If we introduce a sales tax on the pattern of the Common Market sales taxes, we will need a much smaller coin. All those countries which have such a tax need a large number of the smallest coins to simplify transactions. There are 3,400 million pfennigs in circulation in Germany, amounting to 58 per head, compared with 15 halfpennies per head in this country. The Dutch have even more per head and America, with a large number of sales taxes, mints about 3,000 million cents every year and has done so for the past two years. There is no figure for the total in circulation. Only the £-florin-mil system will provide this important flexibility.

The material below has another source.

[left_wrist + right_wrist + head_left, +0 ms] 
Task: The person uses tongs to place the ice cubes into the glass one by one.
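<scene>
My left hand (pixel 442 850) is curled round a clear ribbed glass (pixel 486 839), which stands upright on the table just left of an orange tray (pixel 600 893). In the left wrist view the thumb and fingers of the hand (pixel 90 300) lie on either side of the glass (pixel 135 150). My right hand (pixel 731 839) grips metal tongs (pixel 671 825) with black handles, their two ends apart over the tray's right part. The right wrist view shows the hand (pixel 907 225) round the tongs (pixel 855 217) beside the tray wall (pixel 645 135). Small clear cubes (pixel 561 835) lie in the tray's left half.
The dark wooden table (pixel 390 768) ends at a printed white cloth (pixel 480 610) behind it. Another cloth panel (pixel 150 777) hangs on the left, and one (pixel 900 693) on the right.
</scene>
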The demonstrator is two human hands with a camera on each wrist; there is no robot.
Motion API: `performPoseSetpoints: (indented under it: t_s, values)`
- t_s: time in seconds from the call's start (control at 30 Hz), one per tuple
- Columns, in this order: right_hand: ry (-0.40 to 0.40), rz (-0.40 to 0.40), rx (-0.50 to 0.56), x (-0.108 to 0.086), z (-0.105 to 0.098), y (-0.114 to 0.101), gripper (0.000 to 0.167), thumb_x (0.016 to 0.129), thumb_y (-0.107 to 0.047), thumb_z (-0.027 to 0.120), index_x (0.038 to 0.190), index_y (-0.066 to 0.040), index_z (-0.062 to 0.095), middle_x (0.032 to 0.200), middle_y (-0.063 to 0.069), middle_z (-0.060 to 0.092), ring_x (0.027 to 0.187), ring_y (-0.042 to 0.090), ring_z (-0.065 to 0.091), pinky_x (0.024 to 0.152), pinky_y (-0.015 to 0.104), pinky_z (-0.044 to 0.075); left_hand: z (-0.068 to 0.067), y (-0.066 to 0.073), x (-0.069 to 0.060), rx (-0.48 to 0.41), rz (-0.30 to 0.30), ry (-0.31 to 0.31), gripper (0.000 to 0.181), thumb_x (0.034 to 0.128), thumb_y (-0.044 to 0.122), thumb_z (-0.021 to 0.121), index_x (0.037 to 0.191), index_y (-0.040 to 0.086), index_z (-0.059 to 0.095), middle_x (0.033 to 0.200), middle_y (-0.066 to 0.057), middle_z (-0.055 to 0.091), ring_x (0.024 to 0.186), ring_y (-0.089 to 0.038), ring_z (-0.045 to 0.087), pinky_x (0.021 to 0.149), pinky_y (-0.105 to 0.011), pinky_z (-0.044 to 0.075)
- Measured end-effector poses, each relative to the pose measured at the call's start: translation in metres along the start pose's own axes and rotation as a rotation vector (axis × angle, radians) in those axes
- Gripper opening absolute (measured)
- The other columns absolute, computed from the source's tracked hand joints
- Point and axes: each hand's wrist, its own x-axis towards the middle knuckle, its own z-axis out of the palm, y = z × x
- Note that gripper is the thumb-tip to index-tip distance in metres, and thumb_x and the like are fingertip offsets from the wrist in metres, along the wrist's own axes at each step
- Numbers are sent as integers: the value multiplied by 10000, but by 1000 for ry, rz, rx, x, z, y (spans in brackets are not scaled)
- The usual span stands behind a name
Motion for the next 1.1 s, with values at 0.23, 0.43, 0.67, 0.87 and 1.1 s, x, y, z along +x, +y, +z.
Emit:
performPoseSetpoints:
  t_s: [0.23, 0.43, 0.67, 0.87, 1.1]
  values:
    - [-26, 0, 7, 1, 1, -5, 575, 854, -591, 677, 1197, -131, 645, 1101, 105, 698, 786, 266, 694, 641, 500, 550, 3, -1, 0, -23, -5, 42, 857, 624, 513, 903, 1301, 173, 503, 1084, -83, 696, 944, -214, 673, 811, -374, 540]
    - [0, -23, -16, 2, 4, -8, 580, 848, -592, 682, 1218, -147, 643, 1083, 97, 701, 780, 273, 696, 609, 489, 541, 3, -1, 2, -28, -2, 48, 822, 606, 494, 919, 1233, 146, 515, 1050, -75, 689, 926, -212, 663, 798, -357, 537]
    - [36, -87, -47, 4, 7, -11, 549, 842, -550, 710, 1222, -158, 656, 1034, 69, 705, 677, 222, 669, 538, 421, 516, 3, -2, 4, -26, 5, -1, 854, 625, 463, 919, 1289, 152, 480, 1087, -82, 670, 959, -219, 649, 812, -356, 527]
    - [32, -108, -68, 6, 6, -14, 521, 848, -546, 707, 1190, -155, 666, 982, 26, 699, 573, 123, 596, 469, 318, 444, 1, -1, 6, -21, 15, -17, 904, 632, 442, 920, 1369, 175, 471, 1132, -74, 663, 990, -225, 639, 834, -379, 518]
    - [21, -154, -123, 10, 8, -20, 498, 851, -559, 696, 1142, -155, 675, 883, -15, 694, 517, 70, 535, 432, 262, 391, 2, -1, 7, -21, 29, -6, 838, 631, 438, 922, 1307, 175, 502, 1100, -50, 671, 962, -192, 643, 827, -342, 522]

This argument has not been considered before the past few months, but the Government must listen to it.

Both the main systems must involve some measure of inflation because we are dealing with ladders of 12 rungs and 10, and thus the rungs are not exactly opposite. If the smallest unit is 1.2d. the temptation will be to increase prices more than if there were a smaller unit, the mil. The figures in paragraph 8 of Appendix 7 of the Halsbury Report show that the retention of the equivalent of the present halfpenny will reduce the inflationary effect by three times. Instead of it being 1½ points, it will be half a point.

This all represents a substantial improvement on either of the main systems advocated today. The case was hardly argued by the Halsbury Committee. This is a great pity, because it has much to be said for it. Even now, it is insufficiently understood, but it is now favoured by industry, which recognises that, as the Government are determined to keep the £, we should have the advantages of the system advocated by my right hon. Friend the Member for Enfield, West, plus the greater flexibility which a smaller coin would give. Assuming that the £ must be kept, the £-florin-mil is the better system of sub-dividing.

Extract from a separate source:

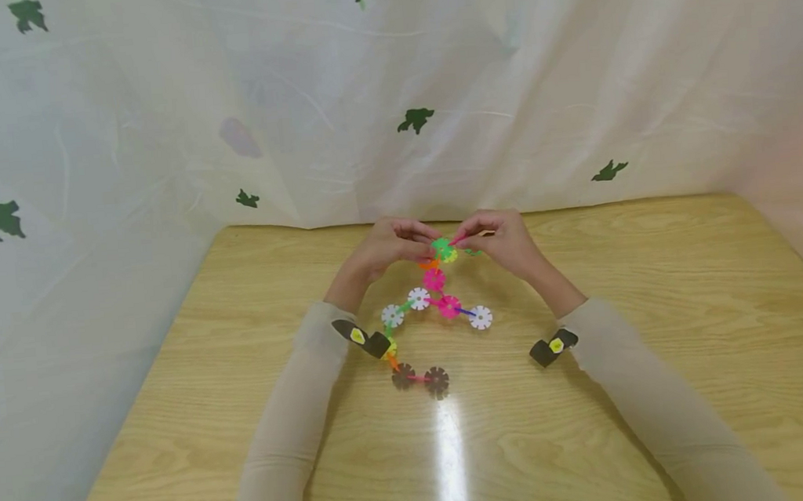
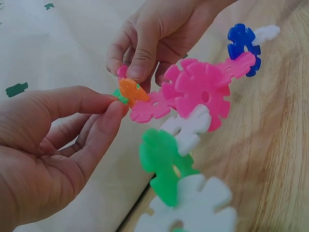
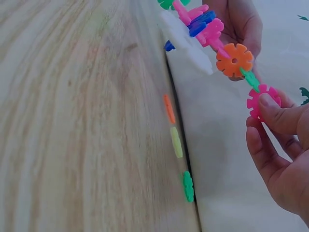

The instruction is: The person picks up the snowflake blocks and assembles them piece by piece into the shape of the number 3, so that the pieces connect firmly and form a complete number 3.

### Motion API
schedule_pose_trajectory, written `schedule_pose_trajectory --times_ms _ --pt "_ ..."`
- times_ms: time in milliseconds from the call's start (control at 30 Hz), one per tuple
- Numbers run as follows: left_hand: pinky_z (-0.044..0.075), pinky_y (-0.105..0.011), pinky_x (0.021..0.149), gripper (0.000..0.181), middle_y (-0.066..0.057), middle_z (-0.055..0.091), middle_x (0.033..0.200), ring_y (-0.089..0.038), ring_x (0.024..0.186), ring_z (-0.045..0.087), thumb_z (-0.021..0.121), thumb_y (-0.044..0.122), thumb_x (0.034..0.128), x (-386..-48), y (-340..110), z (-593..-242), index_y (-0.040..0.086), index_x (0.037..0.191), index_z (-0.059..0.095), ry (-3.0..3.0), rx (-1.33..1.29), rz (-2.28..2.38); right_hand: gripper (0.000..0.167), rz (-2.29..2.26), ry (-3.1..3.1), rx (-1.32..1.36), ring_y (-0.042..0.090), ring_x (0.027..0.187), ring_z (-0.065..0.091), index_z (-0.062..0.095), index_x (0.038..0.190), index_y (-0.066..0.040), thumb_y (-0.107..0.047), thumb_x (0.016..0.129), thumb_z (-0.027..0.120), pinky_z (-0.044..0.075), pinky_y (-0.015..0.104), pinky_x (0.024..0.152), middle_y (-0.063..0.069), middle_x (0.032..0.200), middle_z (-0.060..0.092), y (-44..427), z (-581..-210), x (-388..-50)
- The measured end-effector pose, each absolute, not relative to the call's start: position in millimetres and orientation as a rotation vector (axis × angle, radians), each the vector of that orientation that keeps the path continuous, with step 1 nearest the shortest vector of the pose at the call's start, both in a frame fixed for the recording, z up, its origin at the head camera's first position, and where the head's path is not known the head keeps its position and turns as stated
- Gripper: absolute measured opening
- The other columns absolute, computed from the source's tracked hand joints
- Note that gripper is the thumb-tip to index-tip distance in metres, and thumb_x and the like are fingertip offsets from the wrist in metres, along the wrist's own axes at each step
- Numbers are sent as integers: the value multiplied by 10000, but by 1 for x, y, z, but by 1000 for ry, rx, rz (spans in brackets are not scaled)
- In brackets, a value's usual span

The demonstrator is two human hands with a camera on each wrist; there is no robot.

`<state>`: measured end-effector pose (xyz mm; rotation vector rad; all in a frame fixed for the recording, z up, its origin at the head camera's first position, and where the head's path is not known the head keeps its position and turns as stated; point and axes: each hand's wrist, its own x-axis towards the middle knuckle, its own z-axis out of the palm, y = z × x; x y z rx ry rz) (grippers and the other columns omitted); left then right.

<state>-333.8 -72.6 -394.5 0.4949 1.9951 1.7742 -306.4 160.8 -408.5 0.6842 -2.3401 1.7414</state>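
Note:
A chain of notched plastic snowflake discs stretches across the table. It includes white discs (image 1: 419,299), a pink disc (image 2: 205,94), a blue disc (image 2: 241,43) and dark brown discs (image 1: 436,381). At its far end, my left hand (image 1: 389,250) pinches a green disc (image 3: 250,79) between thumb and fingertips. An orange disc (image 3: 234,60) joins that green one to the pink part of the chain. My right hand (image 1: 503,244) pinches a pink disc (image 3: 253,102) by thumb and fingers, and this disc touches the green one's edge. Whether their slots are fully interlocked is hard to tell.
Loose orange (image 3: 169,108), yellow (image 3: 176,142) and green (image 3: 188,186) discs lie along the far edge of the wooden table (image 1: 516,446). Behind that edge hangs a pale curtain (image 1: 304,93) with green leaf shapes. Black straps (image 1: 362,338) circle both wrists.

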Motion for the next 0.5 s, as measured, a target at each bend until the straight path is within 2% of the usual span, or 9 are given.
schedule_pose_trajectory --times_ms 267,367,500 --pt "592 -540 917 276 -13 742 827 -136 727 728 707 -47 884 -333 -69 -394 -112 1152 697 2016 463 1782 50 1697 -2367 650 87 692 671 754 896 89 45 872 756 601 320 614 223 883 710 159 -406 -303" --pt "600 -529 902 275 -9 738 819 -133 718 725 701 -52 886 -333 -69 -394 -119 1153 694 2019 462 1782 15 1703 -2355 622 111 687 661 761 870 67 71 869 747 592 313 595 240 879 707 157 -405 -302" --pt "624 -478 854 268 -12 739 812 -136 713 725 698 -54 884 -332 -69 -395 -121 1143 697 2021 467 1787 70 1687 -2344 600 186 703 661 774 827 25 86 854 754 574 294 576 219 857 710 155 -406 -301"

The Consumer Council, dismissed this argument in two cavalier paragraphs. They said that it was rejected by Halsbury. They were wrong: it was never argued by Halsbury. They said that it would inevitably involve three points of decimals. They were wrong: with the florin there can be two points. They said that the smallest coin would be the mil. They are wrong: the smallest would be 2 mils, equivalent to the halfpenny.

If these are the only arguments against the system, the case for it is even stronger. I recognise that, because of the polarity of the main arguments, the debate must be either for or against the Government's system. I believe that they are right in adhering to the £ and that the "ten-bobbers" are wrong.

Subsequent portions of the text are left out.